> **Problem**: Up to and including the line with "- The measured", copy the records below exactly from their first line.

> **Records for processing**:
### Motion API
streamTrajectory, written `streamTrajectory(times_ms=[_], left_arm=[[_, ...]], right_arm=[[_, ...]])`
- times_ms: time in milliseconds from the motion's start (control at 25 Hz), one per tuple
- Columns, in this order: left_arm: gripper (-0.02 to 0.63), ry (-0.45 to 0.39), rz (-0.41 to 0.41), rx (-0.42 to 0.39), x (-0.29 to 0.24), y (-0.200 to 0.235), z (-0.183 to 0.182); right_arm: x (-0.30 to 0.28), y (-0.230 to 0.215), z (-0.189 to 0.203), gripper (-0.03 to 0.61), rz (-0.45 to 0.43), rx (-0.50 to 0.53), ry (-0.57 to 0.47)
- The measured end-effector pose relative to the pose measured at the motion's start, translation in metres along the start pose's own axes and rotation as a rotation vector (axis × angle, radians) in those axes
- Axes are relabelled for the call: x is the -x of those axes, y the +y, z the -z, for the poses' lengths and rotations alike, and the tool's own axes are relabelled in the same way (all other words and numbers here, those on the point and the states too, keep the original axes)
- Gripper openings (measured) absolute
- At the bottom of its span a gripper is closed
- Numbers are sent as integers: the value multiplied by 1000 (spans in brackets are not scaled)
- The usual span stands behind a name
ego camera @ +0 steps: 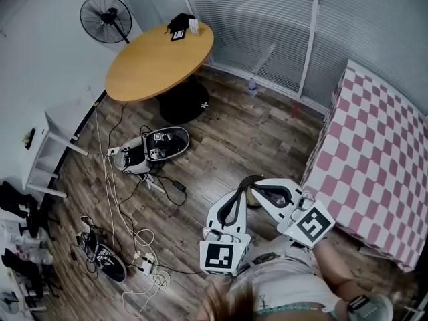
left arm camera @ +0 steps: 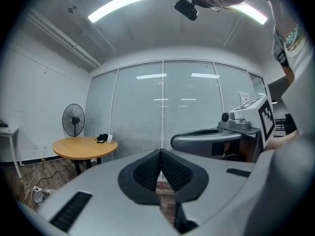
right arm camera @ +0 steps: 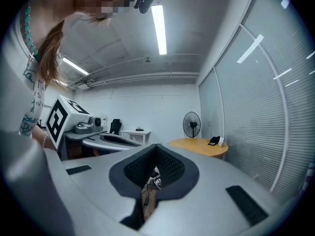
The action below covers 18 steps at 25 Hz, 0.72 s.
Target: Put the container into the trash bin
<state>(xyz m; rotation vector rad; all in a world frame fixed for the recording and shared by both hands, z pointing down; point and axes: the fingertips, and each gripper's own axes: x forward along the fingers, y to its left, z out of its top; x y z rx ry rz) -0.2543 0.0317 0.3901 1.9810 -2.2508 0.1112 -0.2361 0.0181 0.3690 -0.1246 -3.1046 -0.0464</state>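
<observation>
Plainly both claws are closed and hold nothing. The left claw (left arm camera: 161, 154) is smooth grey plastic with black ribbed pads set in a V. Its jaws are pressed tip to tip, with only a strip of floor showing below the seam. The right claw (right arm camera: 156, 149) is of the same build, and its pads meet at the tip with a sliver of floor and cable visible behind them. In the head view the two lean toward each other above the dark wood-plank floor (ego camera: 234, 139), their tips close together. Each carries a white cube with black square markers.

No view lets me tell which thing is the container, so its place relative to either claw cannot be told.

Well apart from the claws, a round desk with a smooth honey-coloured wooden top (ego camera: 160, 62) stands near the slatted window blinds (ego camera: 267, 19). A small black object (ego camera: 179, 25) sits at its far edge, and a black round-caged fan (ego camera: 105, 17) stands beside the desk. A small pale bottle (ego camera: 252, 84) stands on the floor by the blinds. Thin white cables (ego camera: 110, 199) loop over the planks around a grey device (ego camera: 150, 149). To the right lies a pink-and-white checked cloth (ego camera: 374, 146).
</observation>
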Motion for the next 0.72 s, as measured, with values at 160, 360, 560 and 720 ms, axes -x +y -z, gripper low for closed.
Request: streamTrajectory(times_ms=[160, 360, 560, 720], left_arm=[[6, 2, -2, 4, 0, -2, 2], [6, -12, -6, 0, 3, 1, 2], [6, 0, -11, 2, 2, 1, 2], [6, -9, -11, -3, 7, 8, -6]], right_arm=[[2, 0, 3, -8, 0, -5, 14], [2, 1, 6, -8, -1, 7, 27], [2, -2, 7, -8, 1, -1, 26], [-6, 1, -3, -8, -15, -10, 17]])
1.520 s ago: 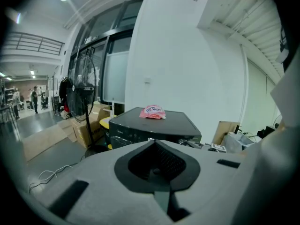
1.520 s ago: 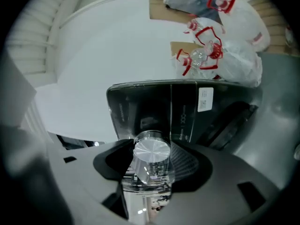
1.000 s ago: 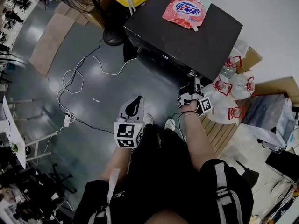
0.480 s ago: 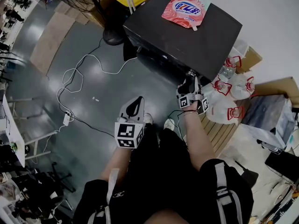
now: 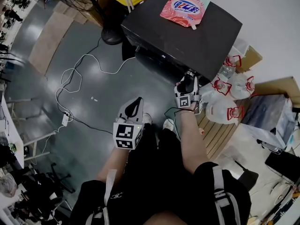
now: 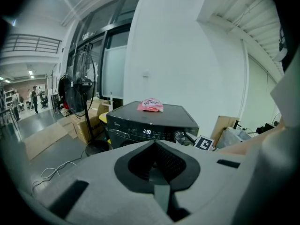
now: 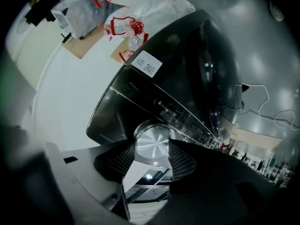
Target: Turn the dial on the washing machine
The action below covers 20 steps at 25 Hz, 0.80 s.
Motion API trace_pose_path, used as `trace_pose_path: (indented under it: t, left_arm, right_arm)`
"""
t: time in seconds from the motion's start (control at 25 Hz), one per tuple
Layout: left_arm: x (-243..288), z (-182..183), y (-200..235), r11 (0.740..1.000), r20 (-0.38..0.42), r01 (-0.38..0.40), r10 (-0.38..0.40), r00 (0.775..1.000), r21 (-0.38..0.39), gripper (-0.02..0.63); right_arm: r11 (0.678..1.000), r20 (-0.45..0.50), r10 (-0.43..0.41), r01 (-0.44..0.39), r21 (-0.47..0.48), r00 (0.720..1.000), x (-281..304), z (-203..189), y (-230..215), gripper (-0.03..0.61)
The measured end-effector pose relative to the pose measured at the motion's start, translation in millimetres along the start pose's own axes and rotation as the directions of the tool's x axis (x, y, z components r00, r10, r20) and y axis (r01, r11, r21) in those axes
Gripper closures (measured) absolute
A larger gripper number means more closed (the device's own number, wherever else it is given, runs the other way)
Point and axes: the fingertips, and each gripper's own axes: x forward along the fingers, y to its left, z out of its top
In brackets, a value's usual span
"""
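Note:
The black washing machine [image 5: 187, 36] stands ahead of me, its control panel facing my way. In the right gripper view its silver dial [image 7: 152, 143] sits between the two dark pads of my right gripper [image 7: 152, 157]. The jaws are closing, with the pads right beside the dial's rim. From the head view the right gripper [image 5: 188, 81] is up against the machine's front right corner and hides the dial. My left gripper [image 5: 137, 102] hangs shut and holds nothing over the floor, well short of the machine. The left gripper view shows the dial [image 6: 179, 136] at the panel's right end.
A pink detergent pouch [image 5: 183, 6] lies on the machine's top. Clear jugs with red caps [image 5: 232, 88] and a wooden pallet [image 5: 220, 130] stand to the right. A fan base [image 5: 112, 35] and a white cable [image 5: 75, 78] lie on the grey floor at left.
The right gripper has moved up from below the machine's corner to the dial. The left gripper has stayed where it was.

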Motion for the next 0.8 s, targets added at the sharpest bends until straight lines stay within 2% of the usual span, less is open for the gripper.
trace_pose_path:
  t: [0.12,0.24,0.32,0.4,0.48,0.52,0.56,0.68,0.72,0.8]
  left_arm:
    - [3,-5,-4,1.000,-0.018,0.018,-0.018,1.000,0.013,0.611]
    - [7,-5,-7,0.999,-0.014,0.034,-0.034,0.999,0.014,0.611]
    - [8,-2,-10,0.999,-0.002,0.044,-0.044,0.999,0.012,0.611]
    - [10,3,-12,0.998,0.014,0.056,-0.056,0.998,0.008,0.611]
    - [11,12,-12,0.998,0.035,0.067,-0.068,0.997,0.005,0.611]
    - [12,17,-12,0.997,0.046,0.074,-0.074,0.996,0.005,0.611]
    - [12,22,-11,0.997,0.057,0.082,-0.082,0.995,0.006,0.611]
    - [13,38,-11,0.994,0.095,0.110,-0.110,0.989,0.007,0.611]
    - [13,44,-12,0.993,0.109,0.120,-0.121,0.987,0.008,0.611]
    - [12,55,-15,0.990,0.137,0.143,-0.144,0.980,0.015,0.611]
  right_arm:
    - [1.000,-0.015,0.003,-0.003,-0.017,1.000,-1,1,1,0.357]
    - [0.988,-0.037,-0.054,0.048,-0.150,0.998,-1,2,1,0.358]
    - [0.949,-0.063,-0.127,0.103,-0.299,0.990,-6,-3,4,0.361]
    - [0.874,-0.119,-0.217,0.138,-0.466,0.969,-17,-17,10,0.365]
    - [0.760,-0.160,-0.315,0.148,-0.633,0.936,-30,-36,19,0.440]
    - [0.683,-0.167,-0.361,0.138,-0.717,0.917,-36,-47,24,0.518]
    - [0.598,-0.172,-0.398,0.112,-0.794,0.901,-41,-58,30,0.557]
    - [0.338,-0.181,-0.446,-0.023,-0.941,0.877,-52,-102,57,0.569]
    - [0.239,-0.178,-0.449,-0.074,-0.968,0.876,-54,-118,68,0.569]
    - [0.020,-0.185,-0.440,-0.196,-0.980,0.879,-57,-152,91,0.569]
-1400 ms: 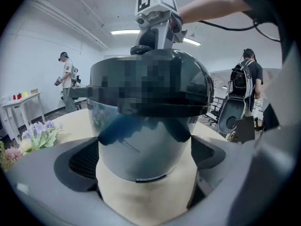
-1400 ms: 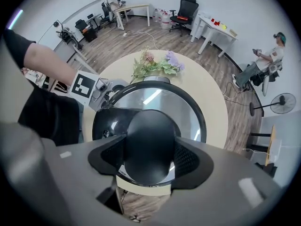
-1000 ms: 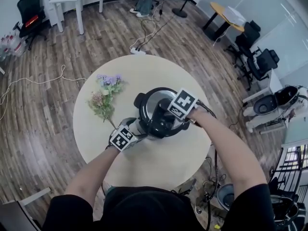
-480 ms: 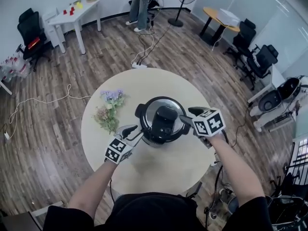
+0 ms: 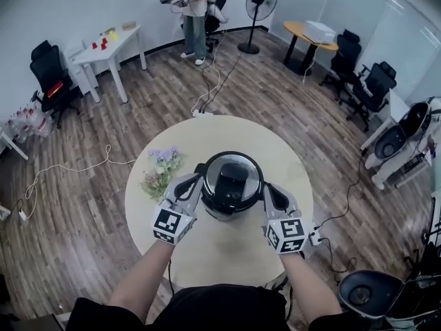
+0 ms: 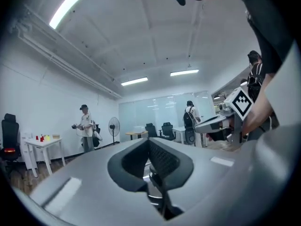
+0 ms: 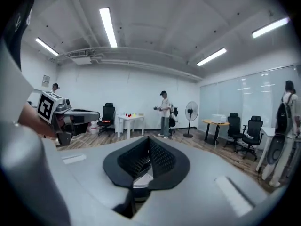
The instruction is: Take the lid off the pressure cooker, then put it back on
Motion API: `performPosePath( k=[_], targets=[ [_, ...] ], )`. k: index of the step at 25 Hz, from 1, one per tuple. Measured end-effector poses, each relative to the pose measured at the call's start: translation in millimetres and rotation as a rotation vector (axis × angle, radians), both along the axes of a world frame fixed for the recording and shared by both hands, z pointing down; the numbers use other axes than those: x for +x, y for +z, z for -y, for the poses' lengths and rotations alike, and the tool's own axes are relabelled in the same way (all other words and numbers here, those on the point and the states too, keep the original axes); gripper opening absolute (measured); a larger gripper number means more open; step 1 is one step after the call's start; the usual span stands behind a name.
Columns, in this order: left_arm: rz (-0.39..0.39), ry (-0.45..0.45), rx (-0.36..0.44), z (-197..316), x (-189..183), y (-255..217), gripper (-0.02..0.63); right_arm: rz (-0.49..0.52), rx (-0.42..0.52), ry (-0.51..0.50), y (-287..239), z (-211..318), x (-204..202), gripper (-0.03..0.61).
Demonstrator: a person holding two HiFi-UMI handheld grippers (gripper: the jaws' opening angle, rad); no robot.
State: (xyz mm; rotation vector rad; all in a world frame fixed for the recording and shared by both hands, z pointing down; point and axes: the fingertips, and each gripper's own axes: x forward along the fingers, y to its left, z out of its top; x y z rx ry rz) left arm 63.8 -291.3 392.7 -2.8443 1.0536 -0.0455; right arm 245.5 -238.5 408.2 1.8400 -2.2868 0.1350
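Pressure cooker (image 5: 231, 185) is standing near the middle of the round table (image 5: 227, 261), its lid (image 5: 233, 176) sitting on the pot. The left gripper (image 5: 191, 181) and the right gripper (image 5: 270, 190) are flanking it, each with jaws pressed together on nothing and pointing out across the room, not at the pot. Judgement: no grip is in hand. A lift would be calling for opening the jaws, tipping down and closing on the lid's handle.
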Motion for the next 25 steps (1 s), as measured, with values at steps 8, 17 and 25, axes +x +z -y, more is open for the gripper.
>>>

> **Written reply**:
### Motion API
streamTrajectory, written `streamTrajectory(times_ms=[_], left_arm=[[_, ...]], right_arm=[[_, ...]])`
- times_ms: time in milliseconds from the motion's start (control at 25 Hz), one per tuple
- Columns, in this order: left_arm: gripper (-0.02 to 0.63), ry (-0.45 to 0.39), rz (-0.41 to 0.41), rx (-0.42 to 0.39), x (-0.29 to 0.24), y (-0.200 to 0.235), z (-0.183 to 0.182); right_arm: x (-0.30 to 0.28), y (-0.230 to 0.215), z (-0.189 to 0.203), gripper (-0.03 to 0.61), rz (-0.45 to 0.43), rx (-0.50 to 0.53), ry (-0.57 to 0.47)
- The measured end-effector pose relative to the pose measured at the motion's start, translation in metres along the start pose's own axes and rotation as a rotation vector (axis × angle, radians) in those axes

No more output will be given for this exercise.